Rishi Sunak confirmed that no tax is due on property purchases up to £500,000 from now until 31 March 2021 in his summer statement.
And borrowers have already realised the savings will mean they can move up a loan to value (LTV) bracket.
Ben Ramsey, director of Fairfield Financial Solutions, reported hearing from clients within 40 minutes of the announcement who said they were now able to do 85 per cent LTV as a result of savings from the policy change.
In under an hour of the announcement, Nathan Stacey, independent financial adviser at Continuum, received five enquiries relating to the changes.

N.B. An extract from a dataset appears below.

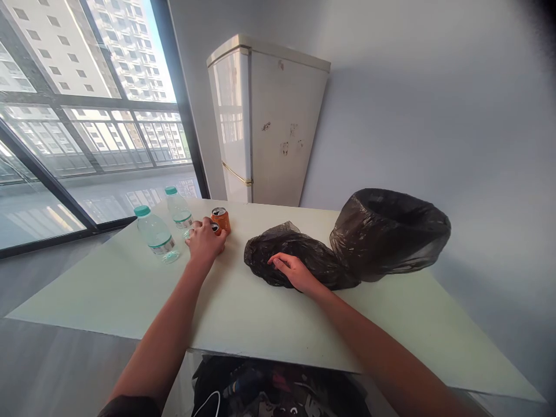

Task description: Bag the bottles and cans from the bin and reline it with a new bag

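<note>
My left hand (205,238) is closed around a drink can (215,227); only part of its open top shows between the fingers. Right behind it stands an orange drink can (222,220), upright with an opened top. To the left of this hand are two clear plastic bottles with green caps, a nearer bottle (157,236) and a farther bottle (177,209). My right hand (295,271) is over a crumpled black plastic bag (317,255), its fingers loosely bent and nothing visible in them. Whether it presses on the bag I cannot tell.
A bin lined with a black bag (386,237) stands at the right on the pale table (247,318), touching the crumpled bag. Beyond the table are a white fridge (282,127) and a wall. Large windows (99,116) are on the left.
</note>
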`<state>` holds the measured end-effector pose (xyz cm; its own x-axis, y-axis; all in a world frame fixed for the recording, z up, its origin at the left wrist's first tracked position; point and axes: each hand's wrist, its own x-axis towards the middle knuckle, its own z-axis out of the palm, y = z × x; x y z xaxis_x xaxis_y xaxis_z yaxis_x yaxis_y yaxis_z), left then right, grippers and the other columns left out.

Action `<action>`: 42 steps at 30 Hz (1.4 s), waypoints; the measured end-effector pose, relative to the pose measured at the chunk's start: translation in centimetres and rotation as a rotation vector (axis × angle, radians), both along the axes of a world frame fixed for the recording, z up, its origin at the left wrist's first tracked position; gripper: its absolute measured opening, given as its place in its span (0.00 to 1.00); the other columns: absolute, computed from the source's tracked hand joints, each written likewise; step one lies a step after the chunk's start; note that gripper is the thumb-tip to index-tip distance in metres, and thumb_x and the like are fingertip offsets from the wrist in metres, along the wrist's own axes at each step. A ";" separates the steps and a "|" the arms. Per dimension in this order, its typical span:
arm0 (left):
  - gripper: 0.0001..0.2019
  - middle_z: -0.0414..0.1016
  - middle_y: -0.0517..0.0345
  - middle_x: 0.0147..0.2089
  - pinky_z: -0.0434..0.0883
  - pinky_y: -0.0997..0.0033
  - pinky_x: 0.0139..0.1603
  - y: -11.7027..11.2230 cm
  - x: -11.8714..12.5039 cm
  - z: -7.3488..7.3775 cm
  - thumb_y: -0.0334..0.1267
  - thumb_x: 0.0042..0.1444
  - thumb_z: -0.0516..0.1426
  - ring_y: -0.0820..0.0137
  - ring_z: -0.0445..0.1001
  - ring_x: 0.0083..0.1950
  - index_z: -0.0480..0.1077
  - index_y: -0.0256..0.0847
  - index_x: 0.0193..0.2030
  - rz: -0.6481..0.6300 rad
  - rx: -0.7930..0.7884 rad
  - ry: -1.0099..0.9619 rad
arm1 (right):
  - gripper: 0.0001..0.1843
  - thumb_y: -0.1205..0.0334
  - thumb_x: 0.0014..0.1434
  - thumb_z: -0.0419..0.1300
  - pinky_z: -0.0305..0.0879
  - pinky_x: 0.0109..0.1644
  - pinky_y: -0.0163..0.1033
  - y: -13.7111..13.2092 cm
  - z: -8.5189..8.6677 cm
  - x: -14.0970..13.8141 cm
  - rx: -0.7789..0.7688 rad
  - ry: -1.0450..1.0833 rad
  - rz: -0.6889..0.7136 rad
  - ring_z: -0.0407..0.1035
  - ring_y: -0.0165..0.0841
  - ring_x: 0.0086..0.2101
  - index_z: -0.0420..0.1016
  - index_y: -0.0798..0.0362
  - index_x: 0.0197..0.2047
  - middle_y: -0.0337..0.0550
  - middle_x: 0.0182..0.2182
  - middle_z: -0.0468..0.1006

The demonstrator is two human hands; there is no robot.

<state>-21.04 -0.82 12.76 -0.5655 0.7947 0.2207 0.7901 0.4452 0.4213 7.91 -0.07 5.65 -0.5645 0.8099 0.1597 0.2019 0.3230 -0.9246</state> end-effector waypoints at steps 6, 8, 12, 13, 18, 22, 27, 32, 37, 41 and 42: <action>0.24 0.70 0.34 0.64 0.71 0.41 0.60 0.1 -0.3 -0.3 0.47 0.64 0.57 0.39 0.73 0.64 0.70 0.40 0.64 -0.013 0.052 0.015 | 0.25 0.39 0.73 0.56 0.67 0.57 0.47 0.0 0.0 0.1 0.022 -0.015 0.004 0.75 0.42 0.47 0.83 0.50 0.46 0.46 0.47 0.84; 0.22 0.71 0.34 0.63 0.72 0.41 0.59 0.1 -0.3 -0.3 0.46 0.64 0.57 0.39 0.73 0.64 0.71 0.41 0.62 -0.009 0.053 0.020 | 0.24 0.40 0.73 0.56 0.67 0.57 0.47 0.0 0.1 0.1 0.025 -0.021 0.003 0.75 0.42 0.47 0.83 0.50 0.45 0.46 0.47 0.84; 0.21 0.71 0.34 0.64 0.70 0.36 0.60 0.1 -0.3 -0.1 0.46 0.64 0.58 0.36 0.71 0.65 0.73 0.41 0.60 0.031 0.029 0.021 | 0.23 0.41 0.73 0.56 0.67 0.56 0.46 -0.1 0.2 0.1 0.028 -0.027 -0.008 0.76 0.42 0.48 0.83 0.50 0.45 0.45 0.46 0.84; 0.21 0.71 0.33 0.64 0.70 0.36 0.60 0.1 -0.3 0.0 0.46 0.64 0.58 0.36 0.71 0.65 0.73 0.41 0.60 0.040 0.022 0.019 | 0.23 0.41 0.73 0.56 0.67 0.55 0.46 -0.1 0.2 0.1 0.027 -0.029 -0.012 0.76 0.42 0.48 0.82 0.50 0.45 0.45 0.46 0.85; 0.23 0.71 0.31 0.65 0.69 0.35 0.61 0.0 -0.2 0.1 0.47 0.64 0.58 0.35 0.70 0.66 0.71 0.38 0.62 0.046 0.039 0.012 | 0.22 0.43 0.73 0.55 0.67 0.55 0.46 -0.3 0.6 0.1 0.049 -0.056 -0.014 0.76 0.42 0.48 0.82 0.50 0.43 0.45 0.45 0.85; 0.21 0.72 0.32 0.64 0.69 0.36 0.61 -0.1 -0.3 0.1 0.46 0.63 0.58 0.37 0.70 0.65 0.72 0.39 0.60 0.049 0.065 0.030 | 0.21 0.44 0.73 0.56 0.67 0.54 0.45 -0.4 0.8 0.1 0.055 -0.056 -0.014 0.77 0.42 0.47 0.82 0.50 0.42 0.45 0.44 0.85; 0.20 0.72 0.33 0.63 0.69 0.35 0.61 0.1 -0.8 -0.4 0.46 0.62 0.61 0.36 0.69 0.65 0.74 0.41 0.58 0.050 0.143 0.044 | 0.20 0.46 0.73 0.56 0.66 0.51 0.43 -0.4 0.7 0.0 0.080 -0.055 -0.015 0.76 0.39 0.44 0.82 0.50 0.40 0.43 0.42 0.84; 0.16 0.72 0.38 0.59 0.69 0.47 0.62 0.0 0.0 0.0 0.49 0.67 0.57 0.46 0.71 0.62 0.74 0.41 0.54 -0.077 0.500 0.116 | 0.16 0.50 0.69 0.59 0.64 0.42 0.41 -0.3 0.6 -0.2 0.129 -0.042 -0.089 0.72 0.37 0.36 0.78 0.51 0.34 0.41 0.34 0.80; 0.14 0.77 0.48 0.49 0.70 0.62 0.48 -0.3 3.0 -0.7 0.49 0.73 0.52 0.59 0.78 0.45 0.74 0.43 0.48 -0.428 0.326 0.020 | 0.17 0.52 0.67 0.62 0.62 0.38 0.42 0.3 0.9 0.4 0.230 -0.083 -0.252 0.66 0.35 0.30 0.72 0.50 0.29 0.39 0.28 0.74; 0.11 0.80 0.46 0.43 0.69 0.62 0.46 0.5 4.7 -3.4 0.48 0.66 0.60 0.54 0.79 0.46 0.75 0.43 0.44 -0.581 0.066 -0.054 | 0.17 0.47 0.60 0.72 0.67 0.46 0.43 0.2 1.0 1.0 0.272 -0.164 -0.119 0.71 0.39 0.40 0.77 0.50 0.41 0.44 0.41 0.79; 0.08 0.80 0.47 0.40 0.69 0.62 0.45 0.7 4.9 -4.0 0.44 0.64 0.61 0.54 0.79 0.44 0.74 0.43 0.40 -0.612 0.040 -0.077 | 0.20 0.47 0.57 0.75 0.68 0.47 0.44 0.1 1.0 1.1 0.266 -0.199 -0.085 0.72 0.40 0.42 0.77 0.50 0.44 0.45 0.43 0.79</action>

He said: “After a battle with HSBC this morning and failing at a 90 per cent LTV deal, my clients can now proceed with a 85 per cent mortgage instead as they’ve saved so much money with the stamp duty holiday. Great work Rishi Sunak.”
The adviser added that the tax holiday should “take the pressure off those, very few, lenders who will lend at 90 per cent”.
Tax cut helps high LTVs
More brokers agreed the tax cut looked set to help out the high LTV end of the market.

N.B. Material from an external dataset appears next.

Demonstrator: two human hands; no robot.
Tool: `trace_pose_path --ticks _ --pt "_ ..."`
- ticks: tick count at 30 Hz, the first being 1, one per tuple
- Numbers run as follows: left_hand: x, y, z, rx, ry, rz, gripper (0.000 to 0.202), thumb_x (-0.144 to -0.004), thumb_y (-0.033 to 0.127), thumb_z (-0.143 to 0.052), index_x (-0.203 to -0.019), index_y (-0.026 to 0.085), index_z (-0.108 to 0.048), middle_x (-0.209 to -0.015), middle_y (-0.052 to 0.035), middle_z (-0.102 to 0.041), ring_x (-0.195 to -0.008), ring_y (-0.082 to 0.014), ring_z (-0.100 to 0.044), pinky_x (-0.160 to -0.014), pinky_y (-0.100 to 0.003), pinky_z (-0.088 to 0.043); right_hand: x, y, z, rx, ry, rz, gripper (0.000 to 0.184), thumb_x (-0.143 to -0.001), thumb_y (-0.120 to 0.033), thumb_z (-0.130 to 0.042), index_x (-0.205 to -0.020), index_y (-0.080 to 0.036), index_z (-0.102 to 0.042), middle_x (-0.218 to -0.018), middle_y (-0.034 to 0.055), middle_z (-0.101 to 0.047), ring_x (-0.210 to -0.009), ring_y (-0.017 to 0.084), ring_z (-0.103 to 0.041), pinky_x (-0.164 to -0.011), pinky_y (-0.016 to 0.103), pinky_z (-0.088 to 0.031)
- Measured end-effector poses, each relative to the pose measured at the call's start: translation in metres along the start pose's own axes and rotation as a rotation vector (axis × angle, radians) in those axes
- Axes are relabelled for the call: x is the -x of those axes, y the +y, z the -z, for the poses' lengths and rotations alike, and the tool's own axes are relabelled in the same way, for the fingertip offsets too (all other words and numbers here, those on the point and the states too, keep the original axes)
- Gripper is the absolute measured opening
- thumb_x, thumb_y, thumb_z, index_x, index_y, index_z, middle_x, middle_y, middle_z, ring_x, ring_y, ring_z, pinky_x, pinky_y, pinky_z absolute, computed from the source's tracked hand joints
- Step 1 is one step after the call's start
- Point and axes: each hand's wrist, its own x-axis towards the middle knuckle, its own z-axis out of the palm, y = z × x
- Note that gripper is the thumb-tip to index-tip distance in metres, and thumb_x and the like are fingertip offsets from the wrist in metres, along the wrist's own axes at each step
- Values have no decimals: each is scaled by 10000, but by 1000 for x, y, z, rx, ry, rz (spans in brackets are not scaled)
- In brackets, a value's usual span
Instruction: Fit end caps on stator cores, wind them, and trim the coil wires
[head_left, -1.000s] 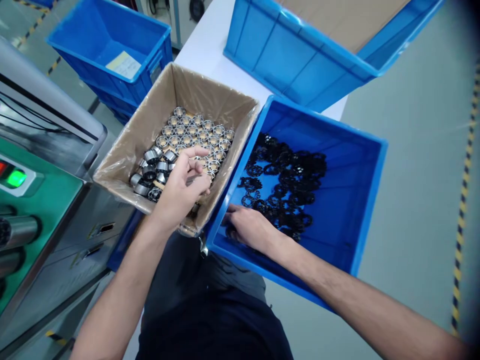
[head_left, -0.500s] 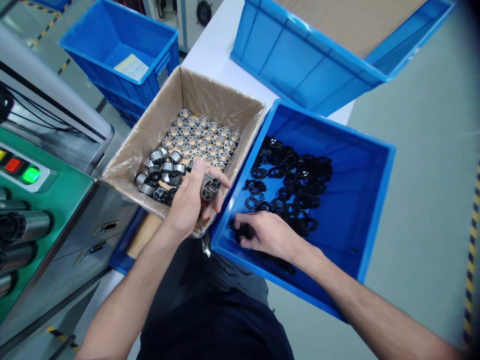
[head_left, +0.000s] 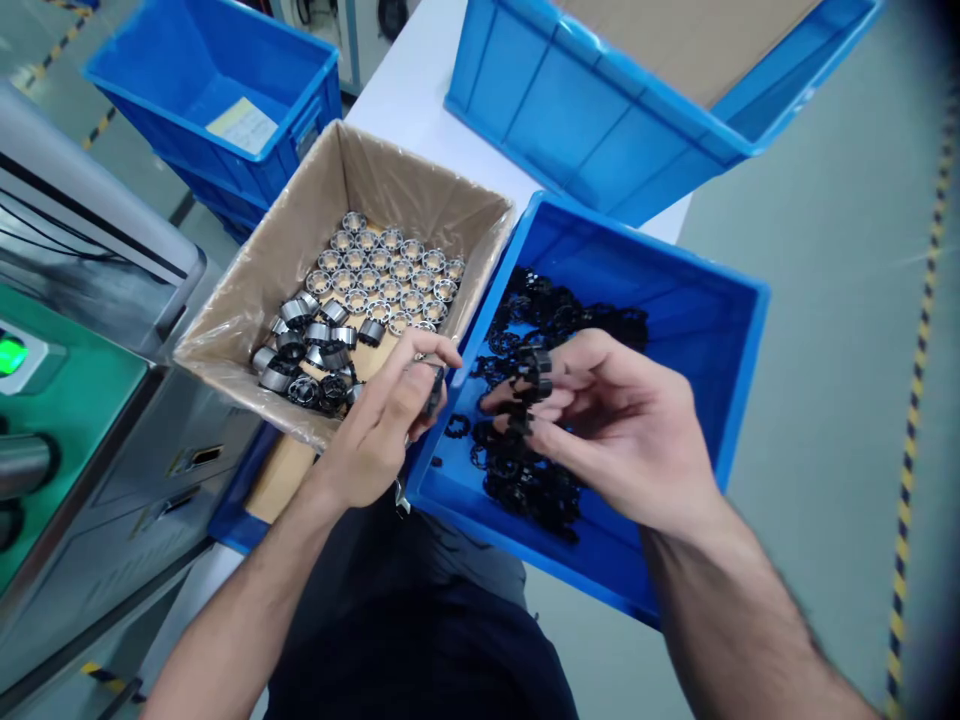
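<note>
My left hand (head_left: 382,425) is closed around a metal stator core (head_left: 433,388) with a dark slotted end, partly hidden by the fingers. It is held over the near right corner of the plastic-lined carton (head_left: 247,385). Inside the carton, bare silver cores (head_left: 367,280) stand in rows, and cores with black ends (head_left: 304,345) lie loosely heaped nearer me. My right hand (head_left: 637,430) grips several black toothed plastic rings (head_left: 535,373) between thumb and fingers, above the blue bin (head_left: 690,300). More black rings (head_left: 525,490) are piled in that bin.
A large blue crate (head_left: 570,110) with cardboard inside stands on the white table (head_left: 397,85) behind. Stacked blue crates (head_left: 225,90) are at the far left. A green-topped machine (head_left: 90,400) borders the left side. A wrench end (head_left: 403,498) shows below the carton.
My right hand has lifted from the bin's near left corner and turned over, now with black rings in its fingers. My left hand has rotated the core, turning its end away.
</note>
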Motion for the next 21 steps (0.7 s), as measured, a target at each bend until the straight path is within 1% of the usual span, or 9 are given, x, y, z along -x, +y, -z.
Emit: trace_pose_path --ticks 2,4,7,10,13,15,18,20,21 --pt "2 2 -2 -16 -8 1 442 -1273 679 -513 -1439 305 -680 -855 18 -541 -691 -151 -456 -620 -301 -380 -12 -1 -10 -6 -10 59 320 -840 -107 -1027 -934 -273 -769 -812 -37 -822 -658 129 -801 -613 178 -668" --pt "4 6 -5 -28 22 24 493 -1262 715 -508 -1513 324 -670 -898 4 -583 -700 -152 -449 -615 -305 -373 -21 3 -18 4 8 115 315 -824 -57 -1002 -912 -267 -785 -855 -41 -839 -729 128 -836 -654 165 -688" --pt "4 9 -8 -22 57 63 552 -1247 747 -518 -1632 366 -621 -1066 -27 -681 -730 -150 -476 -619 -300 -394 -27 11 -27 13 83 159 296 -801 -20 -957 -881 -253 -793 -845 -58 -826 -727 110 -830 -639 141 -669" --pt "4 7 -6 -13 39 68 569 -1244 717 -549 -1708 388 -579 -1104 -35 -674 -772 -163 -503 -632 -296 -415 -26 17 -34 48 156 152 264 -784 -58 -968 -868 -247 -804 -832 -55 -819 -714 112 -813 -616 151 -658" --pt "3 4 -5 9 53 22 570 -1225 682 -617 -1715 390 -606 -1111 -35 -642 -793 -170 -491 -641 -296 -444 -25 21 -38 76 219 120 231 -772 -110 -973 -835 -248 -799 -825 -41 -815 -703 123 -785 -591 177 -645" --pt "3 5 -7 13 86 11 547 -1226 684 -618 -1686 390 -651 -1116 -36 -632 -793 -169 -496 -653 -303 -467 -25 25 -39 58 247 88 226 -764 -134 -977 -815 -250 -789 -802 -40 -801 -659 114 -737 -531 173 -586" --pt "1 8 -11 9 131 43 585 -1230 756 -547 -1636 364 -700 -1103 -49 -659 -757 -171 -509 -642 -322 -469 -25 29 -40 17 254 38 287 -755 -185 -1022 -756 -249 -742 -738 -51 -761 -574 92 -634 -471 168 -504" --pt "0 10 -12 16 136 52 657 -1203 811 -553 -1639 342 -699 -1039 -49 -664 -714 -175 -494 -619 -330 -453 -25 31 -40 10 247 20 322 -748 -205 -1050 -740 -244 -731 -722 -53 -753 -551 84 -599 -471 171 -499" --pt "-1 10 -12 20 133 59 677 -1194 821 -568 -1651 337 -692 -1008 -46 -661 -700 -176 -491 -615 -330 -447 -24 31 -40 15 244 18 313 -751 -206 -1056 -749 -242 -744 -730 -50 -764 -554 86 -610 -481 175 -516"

Rob Gill, managing director at Altura Mortgage Finance, said: “In an environment where lenders have been tightening underwriting and constantly withdrawing higher LTV mortgages, the stamp duty holiday should lead to more confident lenders, fewer borrowers requiring higher LTV mortgages and therefore an increased availability for those who really need them.
“Brokers have been tearing their collective hair out at how difficult the mortgage market has become, especially at higher LTVs, they should welcome anything which helps lenders help us and our clients, even only temporarily.”